Set down each line of the records once more, precisely, and omit the pictures.

**DATA FOR ANALYSIS:**
Content starts

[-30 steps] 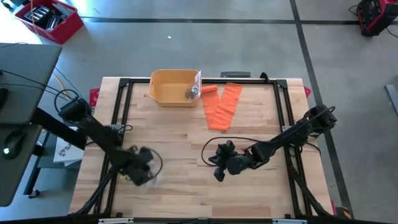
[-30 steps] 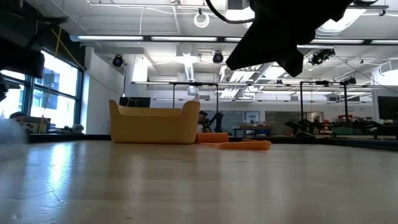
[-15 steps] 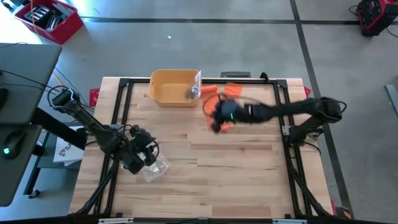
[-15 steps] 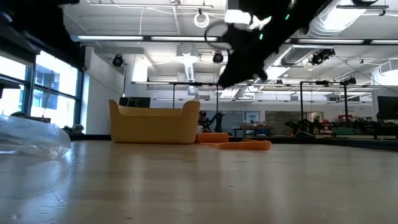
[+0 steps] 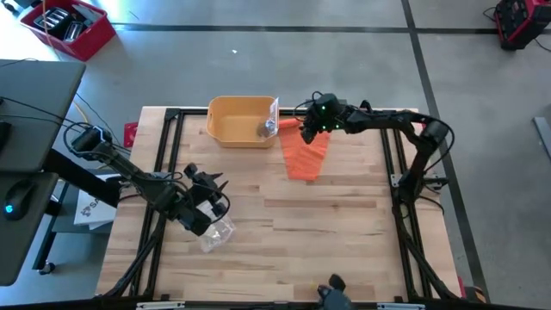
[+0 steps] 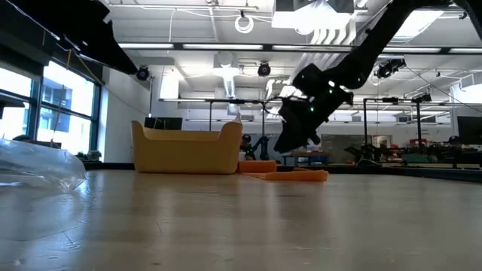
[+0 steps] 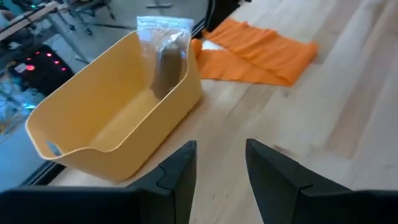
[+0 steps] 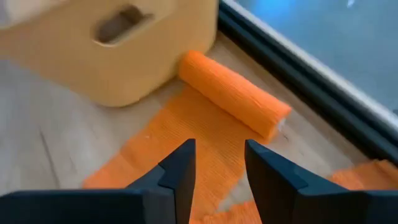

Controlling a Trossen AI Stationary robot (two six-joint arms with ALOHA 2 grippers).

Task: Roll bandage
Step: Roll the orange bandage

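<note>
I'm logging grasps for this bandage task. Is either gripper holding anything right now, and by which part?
Nothing is held. The right gripper hangs open above the orange bandage; the left gripper is open and empty.

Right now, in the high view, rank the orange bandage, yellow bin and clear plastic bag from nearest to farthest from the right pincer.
1. Orange bandage, directly beneath the right pincer.
2. Yellow bin, beside it toward the left arm.
3. Clear plastic bag, by the left pincer.

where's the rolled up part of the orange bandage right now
In the high view the roll lies at the table's far edge, right beside the yellow bin, with the unrolled strip running toward the table's middle and the right end effector over it.
</note>
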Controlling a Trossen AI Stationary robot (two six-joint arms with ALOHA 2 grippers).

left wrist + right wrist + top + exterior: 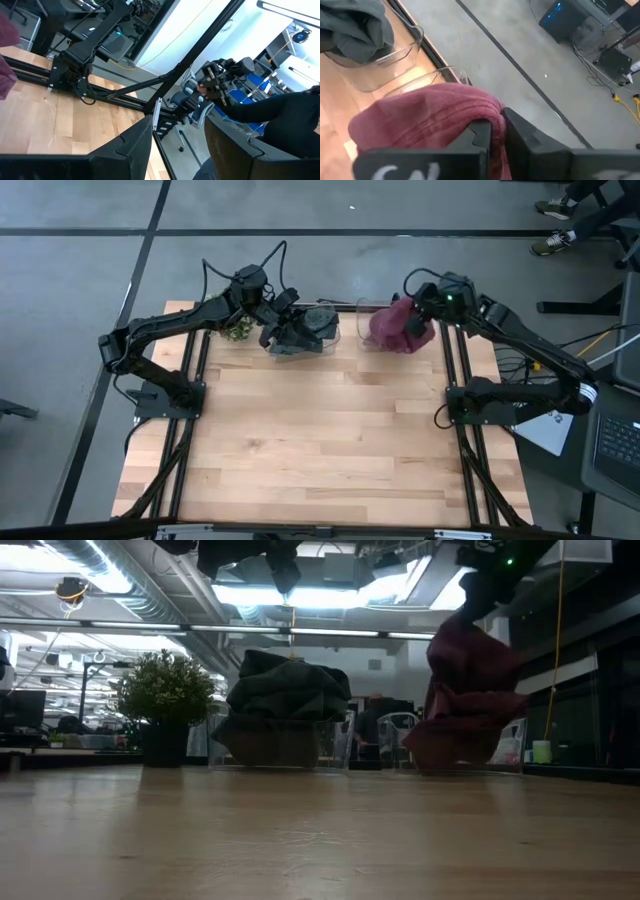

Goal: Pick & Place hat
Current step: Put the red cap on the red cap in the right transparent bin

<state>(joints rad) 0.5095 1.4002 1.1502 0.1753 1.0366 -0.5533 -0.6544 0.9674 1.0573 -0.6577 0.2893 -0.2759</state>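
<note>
A maroon hat [393, 328] hangs from my right gripper [418, 320], which is shut on it at the table's far right. Its lower end [455, 750] reaches down among the walls of a clear bin [512, 745]. A dark green hat [285, 690] lies heaped in a second clear bin [330, 340] at the far middle, bulging over its rim. My left gripper [177, 145] stands open and level just above that bin, with nothing between its fingers. My right gripper pinches a bunched fold of the maroon hat [496, 120] at its upper end between the two fingers. The fingers come slanting down from the table's right. The hat hangs slack below them; whether its lower end rests on the bin's floor I cannot tell.
A small potted plant [165, 690] stands at the far left, beside the green hat's bin. The wooden tabletop [320, 440] stretches toward the near edge. Black rails [465, 430] and both arm bases flank it.
</note>
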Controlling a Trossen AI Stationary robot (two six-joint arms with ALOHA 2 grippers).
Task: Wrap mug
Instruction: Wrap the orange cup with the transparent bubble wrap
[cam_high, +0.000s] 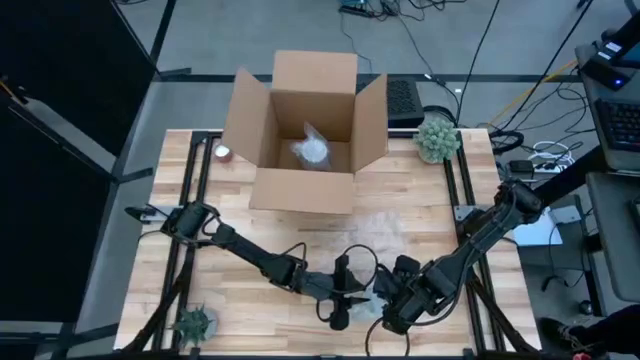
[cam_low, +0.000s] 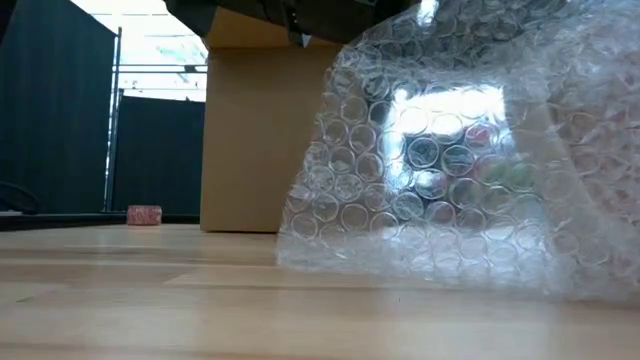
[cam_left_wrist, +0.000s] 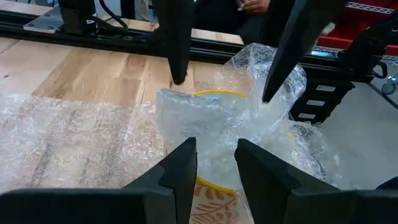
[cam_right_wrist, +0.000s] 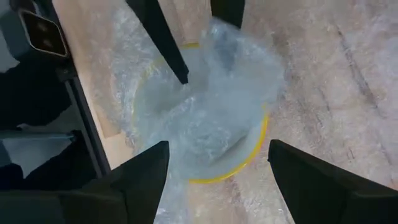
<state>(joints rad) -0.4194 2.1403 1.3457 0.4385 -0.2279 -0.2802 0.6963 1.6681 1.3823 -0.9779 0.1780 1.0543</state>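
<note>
The mug stands upright near the table's front edge under clear bubble wrap (cam_left_wrist: 74, 137). Only its yellow rim (cam_right_wrist: 249, 155) and a leaf-patterned wall (cam_left_wrist: 211, 208) show. Part of the wrap is bunched into the mug's mouth (cam_right_wrist: 205, 118), and the rest lies flat on the table toward the box (cam_high: 375, 225). My left gripper (cam_left_wrist: 214, 152) is open by a narrow gap, pointing down over the mouth. My right gripper (cam_right_wrist: 217, 155) is wide open above the mug, with a finger on either side of the rim. In the low view the wrap (cam_low: 450, 160) hides both grippers. My left gripper comes from above, and one fingertip (cam_right_wrist: 184, 78) points down inside the rim at the wrap bunched in the mouth. A raised fold of wrap (cam_right_wrist: 233, 50) hides the other fingertip. I cannot tell whether either finger touches the wrap.
An open cardboard box (cam_high: 305, 130) with a wrapped thing (cam_high: 310, 150) inside stands at the table's far middle. A green plant (cam_high: 437, 138) sits right of it and a small pink thing (cam_high: 222, 152) left of it. Another plant (cam_high: 195, 322) stands at the near left corner.
</note>
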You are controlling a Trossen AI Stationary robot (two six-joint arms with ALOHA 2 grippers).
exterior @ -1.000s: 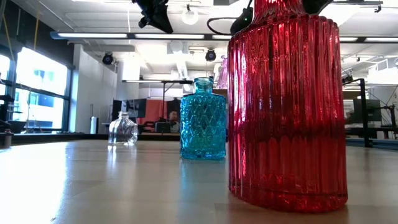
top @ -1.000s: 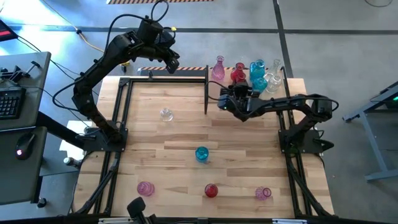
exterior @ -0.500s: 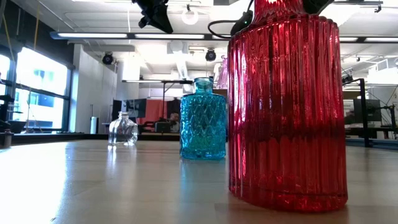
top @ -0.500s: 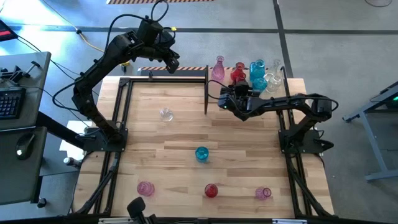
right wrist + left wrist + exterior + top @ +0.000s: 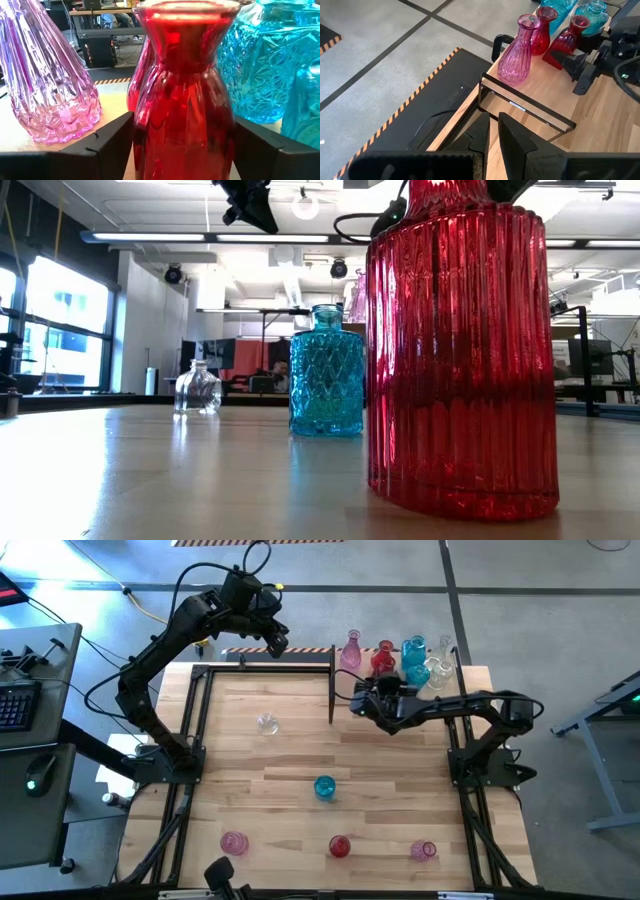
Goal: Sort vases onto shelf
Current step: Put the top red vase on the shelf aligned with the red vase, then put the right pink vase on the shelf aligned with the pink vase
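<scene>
A row of vases stands at the table's far right on the pale shelf board (image 5: 536,82): a pink one (image 5: 351,650), red ones (image 5: 383,659), blue ones (image 5: 413,655) and a clear one (image 5: 438,668). My right gripper (image 5: 382,678) reaches level toward the far edge. Its open fingers stand either side of a red vase (image 5: 182,115), which rests upright on its base. My left gripper (image 5: 280,643) hangs shut and empty, raised above the far left edge. My right gripper has one finger (image 5: 112,140) on each side of the red vase's belly (image 5: 150,135), coming level from the table's near side. The fingers stand close to the glass, and I cannot tell whether they touch it. The vase stands upright on the board.
Loose vases stand on the tabletop: clear (image 5: 267,723) left of centre, blue (image 5: 324,787) in the middle, and pink (image 5: 233,842), red (image 5: 340,846) and pink (image 5: 424,851) along the near edge. A black upright bar (image 5: 333,685) stands just left of my right gripper.
</scene>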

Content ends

**SOLUTION:**
[-30 steps] 
[-30 steps] 
[-15 steps] 
[-15 steps] 
[+0 steps] 
[+0 steps] 
[+0 steps] 
[+0 steps] 

Controlling a Trossen AI Stationary robot (two six-joint arms with ALOHA 2 grippers).

Task: Roll bandage
Step: Roll the orange bandage

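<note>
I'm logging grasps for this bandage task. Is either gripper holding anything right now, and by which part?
Nothing is held. The right gripper hangs open above the orange bandage; the left gripper is open and empty.

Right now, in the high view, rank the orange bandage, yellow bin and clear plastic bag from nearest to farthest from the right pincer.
1. Orange bandage, directly beneath the right pincer.
2. Yellow bin, beside it toward the left arm.
3. Clear plastic bag, by the left pincer.

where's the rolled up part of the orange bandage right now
In the high view the roll lies at the table's far edge, right beside the yellow bin, with the unrolled strip running toward the table's middle and the right end effector over it.
</note>
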Controlling a Trossen AI Stationary robot (two six-joint arms with ALOHA 2 grippers).

left wrist + right wrist + top + exterior: 

Goal: Pick & Place hat
Current step: Put the red cap on the red cap in the right transparent bin

<state>(joints rad) 0.5095 1.4002 1.1502 0.1753 1.0366 -0.5533 -0.6544 0.9674 1.0573 -0.6577 0.2893 -0.2759</state>
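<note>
A maroon hat [393, 328] hangs from my right gripper [418, 320], which is shut on it at the table's far right. Its lower end [455, 750] reaches down among the walls of a clear bin [512, 745]. A dark green hat [285, 690] lies heaped in a second clear bin [330, 340] at the far middle, bulging over its rim. My left gripper [177, 145] stands open and level just above that bin, with nothing between its fingers. My right gripper pinches a bunched fold of the maroon hat [496, 120] at its upper end between the two fingers. The fingers come slanting down from the table's right. The hat hangs slack below them; whether its lower end rests on the bin's floor I cannot tell.
A small potted plant [165, 690] stands at the far left, beside the green hat's bin. The wooden tabletop [320, 440] stretches toward the near edge. Black rails [465, 430] and both arm bases flank it.
</note>
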Controlling a Trossen AI Stationary robot (two six-joint arms with ALOHA 2 grippers).
Task: Wrap mug
Instruction: Wrap the orange cup with the transparent bubble wrap
[cam_high, +0.000s] 
[cam_low, +0.000s] 
[cam_left_wrist, +0.000s] 
[cam_right_wrist, +0.000s] 
<state>(joints rad) -0.4194 2.1403 1.3457 0.4385 -0.2279 -0.2802 0.6963 1.6681 1.3823 -0.9779 0.1780 1.0543</state>
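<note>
The mug stands upright near the table's front edge under clear bubble wrap (cam_left_wrist: 74, 137). Only its yellow rim (cam_right_wrist: 249, 155) and a leaf-patterned wall (cam_left_wrist: 211, 208) show. Part of the wrap is bunched into the mug's mouth (cam_right_wrist: 205, 118), and the rest lies flat on the table toward the box (cam_high: 375, 225). My left gripper (cam_left_wrist: 214, 152) is open by a narrow gap, pointing down over the mouth. My right gripper (cam_right_wrist: 217, 155) is wide open above the mug, with a finger on either side of the rim. In the low view the wrap (cam_low: 450, 160) hides both grippers. My left gripper comes from above, and one fingertip (cam_right_wrist: 184, 78) points down inside the rim at the wrap bunched in the mouth. A raised fold of wrap (cam_right_wrist: 233, 50) hides the other fingertip. I cannot tell whether either finger touches the wrap.
An open cardboard box (cam_high: 305, 130) with a wrapped thing (cam_high: 310, 150) inside stands at the table's far middle. A green plant (cam_high: 437, 138) sits right of it and a small pink thing (cam_high: 222, 152) left of it. Another plant (cam_high: 195, 322) stands at the near left corner.
</note>
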You are controlling a Trossen AI Stationary robot (two six-joint arms with ALOHA 2 grippers).
exterior @ -1.000s: 
top @ -1.000s: 
exterior @ -0.500s: 
top @ -0.500s: 
right wrist + left wrist + exterior + top @ +0.000s: 
Goal: Sort vases onto shelf
Current step: Put the top red vase on the shelf aligned with the red vase, then put the right pink vase on the shelf aligned with the pink vase
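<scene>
A row of vases stands at the table's far right on the pale shelf board (image 5: 536,82): a pink one (image 5: 351,650), red ones (image 5: 383,659), blue ones (image 5: 413,655) and a clear one (image 5: 438,668). My right gripper (image 5: 382,678) reaches level toward the far edge. Its open fingers stand either side of a red vase (image 5: 182,115), which rests upright on its base. My left gripper (image 5: 280,643) hangs shut and empty, raised above the far left edge. My right gripper has one finger (image 5: 112,140) on each side of the red vase's belly (image 5: 150,135), coming level from the table's near side. The fingers stand close to the glass, and I cannot tell whether they touch it. The vase stands upright on the board.
Loose vases stand on the tabletop: clear (image 5: 267,723) left of centre, blue (image 5: 324,787) in the middle, and pink (image 5: 233,842), red (image 5: 340,846) and pink (image 5: 424,851) along the near edge. A black upright bar (image 5: 333,685) stands just left of my right gripper.
</scene>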

The response to this exercise is complete.